ClinicoPath::survival(
data = histopathology,
elapsedtime = "OverallTime",
tint = TRUE,
dxdate = "SurgeryDate",
fudate = "LastFollowUpDate",
explanatory = "LVI",
outcome = "Outcome",
outcomeLevel = NULL,
dod = NULL,
dooc = NULL,
awd = NULL,
awod = NULL,
timetypedata = "ymdhms",
sc = TRUE,
ce = TRUE,
ch = TRUE
)
overall_survival <- ClinicoPath::survival(
data = histopathology,
elapsedtime = "OverallTime",
tint = TRUE,
dxdate = "SurgeryDate",
fudate = "LastFollowUpDate",
explanatory = "LVI",
outcome = "Outcome",
outcomeLevel = NULL,
dod = NULL,
dooc = NULL,
awd = NULL,
awod = NULL,
timetypedata = "ymdhms",
sc = TRUE,
ce = TRUE,
ch = TRUE
)
overall_survival$tCoxtext2
overall_survival$survTableSummary
overall_survival$survTable
overall_survival$subtitle
overall_survival$medianTable
overall_survival$medianSummary
overall_survival$coxTable
overall_survival$coxTable$asDF
overall_survival$coxSummary
# Tip: Save a high-resolution PNG
# overall_survival$plot$saveAs("overall_survival.png")

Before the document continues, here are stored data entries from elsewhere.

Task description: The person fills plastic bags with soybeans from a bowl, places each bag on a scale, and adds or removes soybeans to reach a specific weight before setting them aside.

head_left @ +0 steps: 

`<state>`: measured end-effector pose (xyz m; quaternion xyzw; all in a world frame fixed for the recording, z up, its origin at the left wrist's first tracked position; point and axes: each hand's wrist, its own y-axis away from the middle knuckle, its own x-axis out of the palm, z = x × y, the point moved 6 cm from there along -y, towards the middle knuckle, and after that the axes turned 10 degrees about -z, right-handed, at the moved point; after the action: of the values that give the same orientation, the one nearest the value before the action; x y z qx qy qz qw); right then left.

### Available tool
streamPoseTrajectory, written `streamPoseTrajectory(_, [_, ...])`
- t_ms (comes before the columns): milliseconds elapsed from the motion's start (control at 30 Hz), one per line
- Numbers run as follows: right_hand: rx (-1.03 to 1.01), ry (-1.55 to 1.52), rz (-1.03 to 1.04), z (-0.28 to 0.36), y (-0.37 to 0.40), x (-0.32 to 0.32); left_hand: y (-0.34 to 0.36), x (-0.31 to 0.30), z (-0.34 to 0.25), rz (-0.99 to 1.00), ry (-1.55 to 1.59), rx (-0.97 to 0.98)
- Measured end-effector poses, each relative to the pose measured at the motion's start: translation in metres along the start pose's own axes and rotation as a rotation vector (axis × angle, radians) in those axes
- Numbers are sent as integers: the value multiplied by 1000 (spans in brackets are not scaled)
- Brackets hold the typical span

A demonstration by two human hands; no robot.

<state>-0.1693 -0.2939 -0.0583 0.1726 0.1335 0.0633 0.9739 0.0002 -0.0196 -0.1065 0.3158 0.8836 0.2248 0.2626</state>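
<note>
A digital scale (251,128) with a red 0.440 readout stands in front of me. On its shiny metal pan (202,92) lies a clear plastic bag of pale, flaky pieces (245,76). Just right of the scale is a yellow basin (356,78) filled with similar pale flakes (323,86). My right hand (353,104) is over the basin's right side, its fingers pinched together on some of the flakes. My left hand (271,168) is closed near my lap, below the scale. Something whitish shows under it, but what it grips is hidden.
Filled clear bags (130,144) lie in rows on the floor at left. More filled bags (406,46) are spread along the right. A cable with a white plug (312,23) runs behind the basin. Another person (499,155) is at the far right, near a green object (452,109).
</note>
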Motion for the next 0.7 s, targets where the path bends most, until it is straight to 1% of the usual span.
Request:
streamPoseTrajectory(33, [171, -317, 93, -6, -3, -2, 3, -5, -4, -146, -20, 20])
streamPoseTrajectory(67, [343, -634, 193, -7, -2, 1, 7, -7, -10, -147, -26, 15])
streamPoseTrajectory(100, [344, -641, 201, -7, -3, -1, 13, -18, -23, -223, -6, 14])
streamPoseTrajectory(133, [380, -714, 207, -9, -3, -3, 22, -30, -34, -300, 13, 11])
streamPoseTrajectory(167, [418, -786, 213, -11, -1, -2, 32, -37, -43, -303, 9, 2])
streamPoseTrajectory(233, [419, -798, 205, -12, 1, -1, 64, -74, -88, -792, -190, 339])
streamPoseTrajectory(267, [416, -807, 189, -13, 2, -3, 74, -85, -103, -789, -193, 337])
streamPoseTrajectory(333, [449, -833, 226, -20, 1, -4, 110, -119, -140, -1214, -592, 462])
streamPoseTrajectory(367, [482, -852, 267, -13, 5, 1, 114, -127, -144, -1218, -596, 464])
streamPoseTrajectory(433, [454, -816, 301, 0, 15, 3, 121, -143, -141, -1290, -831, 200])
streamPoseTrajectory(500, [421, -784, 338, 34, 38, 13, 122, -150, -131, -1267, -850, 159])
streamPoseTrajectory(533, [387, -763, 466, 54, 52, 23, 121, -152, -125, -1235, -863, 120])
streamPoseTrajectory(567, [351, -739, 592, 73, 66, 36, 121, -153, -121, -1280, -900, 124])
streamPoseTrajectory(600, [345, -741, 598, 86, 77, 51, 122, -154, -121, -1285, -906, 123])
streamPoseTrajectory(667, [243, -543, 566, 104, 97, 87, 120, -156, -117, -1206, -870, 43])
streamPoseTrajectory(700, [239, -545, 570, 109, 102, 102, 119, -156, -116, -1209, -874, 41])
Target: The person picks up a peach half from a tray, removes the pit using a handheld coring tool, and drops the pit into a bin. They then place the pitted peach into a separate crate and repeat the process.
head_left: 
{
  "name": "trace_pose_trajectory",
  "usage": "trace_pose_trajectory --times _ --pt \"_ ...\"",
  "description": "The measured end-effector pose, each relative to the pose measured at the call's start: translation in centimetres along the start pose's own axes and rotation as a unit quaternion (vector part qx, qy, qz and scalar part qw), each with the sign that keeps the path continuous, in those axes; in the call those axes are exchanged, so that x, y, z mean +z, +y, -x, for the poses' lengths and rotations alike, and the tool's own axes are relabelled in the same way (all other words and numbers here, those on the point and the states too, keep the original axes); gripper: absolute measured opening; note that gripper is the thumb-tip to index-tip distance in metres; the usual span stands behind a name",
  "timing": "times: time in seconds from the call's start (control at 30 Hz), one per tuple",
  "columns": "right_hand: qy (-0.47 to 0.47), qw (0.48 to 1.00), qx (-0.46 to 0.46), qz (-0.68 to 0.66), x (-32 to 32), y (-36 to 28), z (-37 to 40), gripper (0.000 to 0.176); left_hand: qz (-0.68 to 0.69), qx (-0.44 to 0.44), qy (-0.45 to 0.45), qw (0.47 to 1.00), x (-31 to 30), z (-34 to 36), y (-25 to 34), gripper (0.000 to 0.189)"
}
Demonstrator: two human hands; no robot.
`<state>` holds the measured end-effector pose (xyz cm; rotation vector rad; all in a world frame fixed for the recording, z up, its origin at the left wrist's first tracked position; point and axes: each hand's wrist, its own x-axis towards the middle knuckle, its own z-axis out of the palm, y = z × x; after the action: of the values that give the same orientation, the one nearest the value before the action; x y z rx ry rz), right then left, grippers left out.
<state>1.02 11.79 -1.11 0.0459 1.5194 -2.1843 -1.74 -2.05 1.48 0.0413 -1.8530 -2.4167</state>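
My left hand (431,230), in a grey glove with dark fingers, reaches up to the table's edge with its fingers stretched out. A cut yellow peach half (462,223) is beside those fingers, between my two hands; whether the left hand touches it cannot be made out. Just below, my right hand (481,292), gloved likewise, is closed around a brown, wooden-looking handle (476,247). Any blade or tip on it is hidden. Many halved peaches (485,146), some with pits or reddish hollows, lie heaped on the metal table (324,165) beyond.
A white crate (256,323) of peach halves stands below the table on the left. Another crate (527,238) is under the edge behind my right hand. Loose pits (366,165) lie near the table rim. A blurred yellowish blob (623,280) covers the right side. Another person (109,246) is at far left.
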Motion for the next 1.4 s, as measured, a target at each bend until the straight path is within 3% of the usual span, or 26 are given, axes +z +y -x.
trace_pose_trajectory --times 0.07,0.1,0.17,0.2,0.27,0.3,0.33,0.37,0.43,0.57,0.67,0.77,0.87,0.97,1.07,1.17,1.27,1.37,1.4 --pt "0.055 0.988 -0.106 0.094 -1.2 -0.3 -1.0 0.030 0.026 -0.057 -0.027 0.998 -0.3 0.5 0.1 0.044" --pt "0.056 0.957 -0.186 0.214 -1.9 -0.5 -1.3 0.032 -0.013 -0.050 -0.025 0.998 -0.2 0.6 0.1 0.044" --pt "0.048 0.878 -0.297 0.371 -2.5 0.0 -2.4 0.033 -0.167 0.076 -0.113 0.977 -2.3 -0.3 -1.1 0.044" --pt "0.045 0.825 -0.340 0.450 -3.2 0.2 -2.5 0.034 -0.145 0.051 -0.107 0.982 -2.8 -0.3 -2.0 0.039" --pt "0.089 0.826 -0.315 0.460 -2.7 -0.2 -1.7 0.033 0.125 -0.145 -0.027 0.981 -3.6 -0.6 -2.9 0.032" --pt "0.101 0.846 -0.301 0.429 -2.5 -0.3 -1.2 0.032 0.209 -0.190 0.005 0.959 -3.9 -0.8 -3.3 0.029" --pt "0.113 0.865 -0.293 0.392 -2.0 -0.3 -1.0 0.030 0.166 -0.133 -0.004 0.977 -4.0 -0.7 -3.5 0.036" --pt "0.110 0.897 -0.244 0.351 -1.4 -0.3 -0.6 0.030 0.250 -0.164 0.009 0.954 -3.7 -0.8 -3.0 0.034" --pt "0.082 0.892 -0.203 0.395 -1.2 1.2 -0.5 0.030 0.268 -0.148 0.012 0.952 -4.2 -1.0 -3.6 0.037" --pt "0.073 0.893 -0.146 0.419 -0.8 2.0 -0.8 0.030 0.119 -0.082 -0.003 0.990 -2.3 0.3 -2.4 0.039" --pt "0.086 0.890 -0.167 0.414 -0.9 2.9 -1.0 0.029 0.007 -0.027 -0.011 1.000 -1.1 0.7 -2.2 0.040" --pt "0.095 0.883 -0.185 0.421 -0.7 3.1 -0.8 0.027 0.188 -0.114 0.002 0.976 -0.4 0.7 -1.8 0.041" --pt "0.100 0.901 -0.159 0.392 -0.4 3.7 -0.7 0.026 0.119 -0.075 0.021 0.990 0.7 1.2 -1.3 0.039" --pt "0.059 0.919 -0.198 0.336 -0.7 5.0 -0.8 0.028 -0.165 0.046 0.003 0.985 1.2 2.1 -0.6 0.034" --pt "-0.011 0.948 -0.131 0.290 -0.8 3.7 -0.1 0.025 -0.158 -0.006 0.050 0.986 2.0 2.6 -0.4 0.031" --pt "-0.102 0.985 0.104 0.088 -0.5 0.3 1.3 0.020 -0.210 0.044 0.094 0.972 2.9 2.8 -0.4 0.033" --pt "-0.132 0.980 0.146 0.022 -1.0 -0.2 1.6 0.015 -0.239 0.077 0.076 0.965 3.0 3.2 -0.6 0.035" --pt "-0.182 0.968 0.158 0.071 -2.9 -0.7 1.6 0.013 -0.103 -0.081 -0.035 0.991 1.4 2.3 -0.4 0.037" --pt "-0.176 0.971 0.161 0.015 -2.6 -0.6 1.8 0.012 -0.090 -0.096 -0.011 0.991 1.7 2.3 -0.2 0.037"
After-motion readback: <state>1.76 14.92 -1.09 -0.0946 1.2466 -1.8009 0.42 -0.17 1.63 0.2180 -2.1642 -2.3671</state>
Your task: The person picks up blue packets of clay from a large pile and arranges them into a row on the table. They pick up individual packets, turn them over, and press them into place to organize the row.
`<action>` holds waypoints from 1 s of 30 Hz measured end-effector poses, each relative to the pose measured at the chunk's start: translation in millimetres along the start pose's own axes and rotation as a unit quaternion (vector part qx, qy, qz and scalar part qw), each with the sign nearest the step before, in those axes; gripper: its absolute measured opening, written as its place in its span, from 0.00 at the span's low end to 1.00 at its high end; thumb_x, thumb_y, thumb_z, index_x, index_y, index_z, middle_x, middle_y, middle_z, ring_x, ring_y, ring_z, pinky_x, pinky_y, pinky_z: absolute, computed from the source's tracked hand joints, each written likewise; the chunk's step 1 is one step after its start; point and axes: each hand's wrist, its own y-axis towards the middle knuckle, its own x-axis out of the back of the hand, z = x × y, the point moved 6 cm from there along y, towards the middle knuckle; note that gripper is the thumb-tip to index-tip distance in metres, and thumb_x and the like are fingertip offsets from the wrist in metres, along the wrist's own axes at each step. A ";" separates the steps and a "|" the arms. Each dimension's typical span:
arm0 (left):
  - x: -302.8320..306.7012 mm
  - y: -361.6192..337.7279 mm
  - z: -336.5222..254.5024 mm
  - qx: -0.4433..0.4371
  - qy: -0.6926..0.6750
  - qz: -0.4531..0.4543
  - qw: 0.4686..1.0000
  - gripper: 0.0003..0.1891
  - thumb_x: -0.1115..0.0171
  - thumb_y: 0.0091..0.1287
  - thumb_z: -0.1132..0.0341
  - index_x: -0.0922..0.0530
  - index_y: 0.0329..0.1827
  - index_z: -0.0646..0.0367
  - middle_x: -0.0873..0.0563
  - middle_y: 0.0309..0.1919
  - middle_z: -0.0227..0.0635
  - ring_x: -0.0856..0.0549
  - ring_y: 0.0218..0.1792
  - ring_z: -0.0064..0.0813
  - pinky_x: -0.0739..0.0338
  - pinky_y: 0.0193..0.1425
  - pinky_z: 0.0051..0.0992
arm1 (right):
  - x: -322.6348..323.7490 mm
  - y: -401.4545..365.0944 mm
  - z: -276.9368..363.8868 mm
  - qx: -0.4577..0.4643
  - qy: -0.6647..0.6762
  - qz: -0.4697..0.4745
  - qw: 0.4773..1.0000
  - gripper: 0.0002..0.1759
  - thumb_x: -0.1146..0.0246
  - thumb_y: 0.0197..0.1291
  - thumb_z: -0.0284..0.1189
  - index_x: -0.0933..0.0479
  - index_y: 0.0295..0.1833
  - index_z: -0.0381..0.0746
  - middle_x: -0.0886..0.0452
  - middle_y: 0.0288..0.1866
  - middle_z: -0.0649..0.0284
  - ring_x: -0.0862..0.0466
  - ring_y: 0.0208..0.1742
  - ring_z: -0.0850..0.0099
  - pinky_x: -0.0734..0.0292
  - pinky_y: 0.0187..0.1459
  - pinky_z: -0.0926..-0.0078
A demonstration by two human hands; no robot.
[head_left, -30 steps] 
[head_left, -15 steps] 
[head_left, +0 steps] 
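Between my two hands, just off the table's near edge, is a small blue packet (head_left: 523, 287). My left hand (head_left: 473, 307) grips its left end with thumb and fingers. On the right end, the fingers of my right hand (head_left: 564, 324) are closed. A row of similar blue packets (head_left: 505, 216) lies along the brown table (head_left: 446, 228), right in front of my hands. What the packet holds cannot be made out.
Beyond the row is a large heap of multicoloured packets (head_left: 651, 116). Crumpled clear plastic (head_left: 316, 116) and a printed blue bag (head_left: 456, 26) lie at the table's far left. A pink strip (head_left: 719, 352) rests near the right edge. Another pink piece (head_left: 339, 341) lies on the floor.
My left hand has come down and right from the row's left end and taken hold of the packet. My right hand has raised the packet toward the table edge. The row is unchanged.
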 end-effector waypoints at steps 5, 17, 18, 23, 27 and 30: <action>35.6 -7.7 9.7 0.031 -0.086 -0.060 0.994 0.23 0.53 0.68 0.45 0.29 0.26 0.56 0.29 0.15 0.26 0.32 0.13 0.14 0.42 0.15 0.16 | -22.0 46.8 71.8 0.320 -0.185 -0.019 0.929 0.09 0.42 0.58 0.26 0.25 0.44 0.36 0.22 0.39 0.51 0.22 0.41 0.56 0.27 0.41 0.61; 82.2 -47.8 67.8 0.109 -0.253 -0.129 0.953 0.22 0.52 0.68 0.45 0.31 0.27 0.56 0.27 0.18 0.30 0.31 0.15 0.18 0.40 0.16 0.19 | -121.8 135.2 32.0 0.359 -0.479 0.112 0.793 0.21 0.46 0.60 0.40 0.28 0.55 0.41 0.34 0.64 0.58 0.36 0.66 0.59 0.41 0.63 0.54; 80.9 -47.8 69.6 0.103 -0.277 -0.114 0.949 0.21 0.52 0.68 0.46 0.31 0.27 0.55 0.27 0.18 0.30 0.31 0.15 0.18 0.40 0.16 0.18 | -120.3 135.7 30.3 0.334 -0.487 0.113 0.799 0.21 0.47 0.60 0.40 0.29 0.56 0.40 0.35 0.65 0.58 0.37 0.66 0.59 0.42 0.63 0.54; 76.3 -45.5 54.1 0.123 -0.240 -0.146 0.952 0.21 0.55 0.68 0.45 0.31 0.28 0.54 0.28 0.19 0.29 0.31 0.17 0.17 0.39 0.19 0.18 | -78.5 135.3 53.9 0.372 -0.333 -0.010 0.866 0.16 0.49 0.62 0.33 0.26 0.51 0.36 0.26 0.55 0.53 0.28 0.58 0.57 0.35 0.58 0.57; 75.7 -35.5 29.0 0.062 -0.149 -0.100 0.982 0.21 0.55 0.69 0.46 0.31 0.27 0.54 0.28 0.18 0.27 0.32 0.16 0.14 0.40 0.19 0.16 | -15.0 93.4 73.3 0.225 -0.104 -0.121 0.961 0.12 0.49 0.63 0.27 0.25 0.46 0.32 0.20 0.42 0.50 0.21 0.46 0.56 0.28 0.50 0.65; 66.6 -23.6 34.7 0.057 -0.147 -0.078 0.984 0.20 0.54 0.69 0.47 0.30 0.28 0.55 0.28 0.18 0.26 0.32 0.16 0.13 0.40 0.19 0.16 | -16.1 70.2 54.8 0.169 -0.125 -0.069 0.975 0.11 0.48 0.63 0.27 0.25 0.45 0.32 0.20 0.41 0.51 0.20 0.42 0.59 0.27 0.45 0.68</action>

# Convert to TIFF if needed for journals:
# img <- png::readPNG("overall_survival.png")
# tiff::writeTIFF(what = img, where = "overall_survival.tiff", compression = "none")
Notes
- This vignette shows how to call the same analysis from R that you
access in jamovi’s GUI.
- Keep event coding and time units consistent with your dataset.